Conclusion. Our results confirm that major infections are the main cause of death in patients with AAV.
Antineutrophil cytoplasmic antibodies (ANCA)–associated vasculitides (AAV) are systemic diseases characterized by the presence of necrotizing inflammation predominantly involving small-sized vessels in conjunction with serum ANCA in most cases. Three different entities are distinguished: granulomatosis with polyangiitis (GPA; formerly known as Wegener), microscopic polyangiitis (MPA), and eosinophilic GPA (EGPA; classically known as Churg-Strauss syndrome)1. GPA typically affects the upper and lower respiratory tract and kidneys; MPA is characterized by severe renal affection usually due to pauciimmune necrotizing glomerulonephritis; and EGPA is characterized by asthma, hypereosinophilia, and nasal polyposis2.

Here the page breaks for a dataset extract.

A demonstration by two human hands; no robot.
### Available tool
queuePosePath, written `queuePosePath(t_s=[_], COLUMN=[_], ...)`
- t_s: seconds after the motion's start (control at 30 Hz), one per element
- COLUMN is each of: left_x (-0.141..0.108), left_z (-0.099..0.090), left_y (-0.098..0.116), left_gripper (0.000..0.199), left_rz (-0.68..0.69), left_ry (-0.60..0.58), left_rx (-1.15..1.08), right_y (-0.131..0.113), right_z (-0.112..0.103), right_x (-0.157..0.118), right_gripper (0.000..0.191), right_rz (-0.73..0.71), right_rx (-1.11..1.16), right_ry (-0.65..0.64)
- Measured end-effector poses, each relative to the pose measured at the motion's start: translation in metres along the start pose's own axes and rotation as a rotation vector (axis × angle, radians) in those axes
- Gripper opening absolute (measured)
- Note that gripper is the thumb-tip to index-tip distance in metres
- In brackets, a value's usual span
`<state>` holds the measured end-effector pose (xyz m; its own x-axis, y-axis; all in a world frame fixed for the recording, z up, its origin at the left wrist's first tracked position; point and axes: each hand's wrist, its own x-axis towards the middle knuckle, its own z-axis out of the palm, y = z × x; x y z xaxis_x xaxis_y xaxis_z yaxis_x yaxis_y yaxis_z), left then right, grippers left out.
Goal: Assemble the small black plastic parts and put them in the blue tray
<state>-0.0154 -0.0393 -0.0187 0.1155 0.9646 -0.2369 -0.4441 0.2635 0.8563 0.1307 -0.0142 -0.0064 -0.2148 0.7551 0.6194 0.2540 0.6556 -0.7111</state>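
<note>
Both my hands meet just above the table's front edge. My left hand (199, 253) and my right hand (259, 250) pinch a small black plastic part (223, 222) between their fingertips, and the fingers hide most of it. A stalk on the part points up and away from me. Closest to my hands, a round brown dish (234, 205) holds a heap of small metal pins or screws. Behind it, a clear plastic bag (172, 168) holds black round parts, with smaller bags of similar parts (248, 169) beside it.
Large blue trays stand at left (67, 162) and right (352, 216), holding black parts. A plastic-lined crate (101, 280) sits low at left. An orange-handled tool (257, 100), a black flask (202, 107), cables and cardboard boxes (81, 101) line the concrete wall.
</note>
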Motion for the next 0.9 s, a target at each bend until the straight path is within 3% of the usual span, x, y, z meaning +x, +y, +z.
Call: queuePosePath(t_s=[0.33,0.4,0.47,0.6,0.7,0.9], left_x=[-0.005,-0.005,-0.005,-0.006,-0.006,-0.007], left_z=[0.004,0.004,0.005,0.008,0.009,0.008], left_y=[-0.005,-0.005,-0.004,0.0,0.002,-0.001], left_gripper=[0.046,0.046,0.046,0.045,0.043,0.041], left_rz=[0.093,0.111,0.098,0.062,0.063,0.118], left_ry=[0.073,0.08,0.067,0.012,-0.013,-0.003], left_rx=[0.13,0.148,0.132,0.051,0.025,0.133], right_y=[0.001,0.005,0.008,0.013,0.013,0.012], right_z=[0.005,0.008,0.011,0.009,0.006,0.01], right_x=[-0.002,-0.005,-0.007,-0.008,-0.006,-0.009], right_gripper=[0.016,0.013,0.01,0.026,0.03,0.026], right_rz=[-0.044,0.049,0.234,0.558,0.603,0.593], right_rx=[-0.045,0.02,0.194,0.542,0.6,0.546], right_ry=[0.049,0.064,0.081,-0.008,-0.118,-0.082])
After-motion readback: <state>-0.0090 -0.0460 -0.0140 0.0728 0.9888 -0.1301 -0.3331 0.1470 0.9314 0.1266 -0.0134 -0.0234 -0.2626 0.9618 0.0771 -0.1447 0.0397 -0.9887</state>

Historically, patients with untreated AAV died early because of the severity of the disease, with a mortality rate of 80–90% in the first year3,4, except for EGPA, which showed higher survival rates5. The introduction of corticosteroids (CS) and cyclophosphamide (CYC) therapy clearly improved the rate of survival but with a high toxicity6. Several randomized trials allowed tailoring the treatment according to the clinical disease severity, but the mortality rate remains high, with fulminant complications7. While in the past patients tended to die early owing to uncontrolled disease, today treatment-related toxicity plays a central role in mortality8. Several studies have analyzed the prognostic factors associated with AAV mortality, reporting infections as one of the most important etiologies, representing up to 66% during the first 12 months8,9,10.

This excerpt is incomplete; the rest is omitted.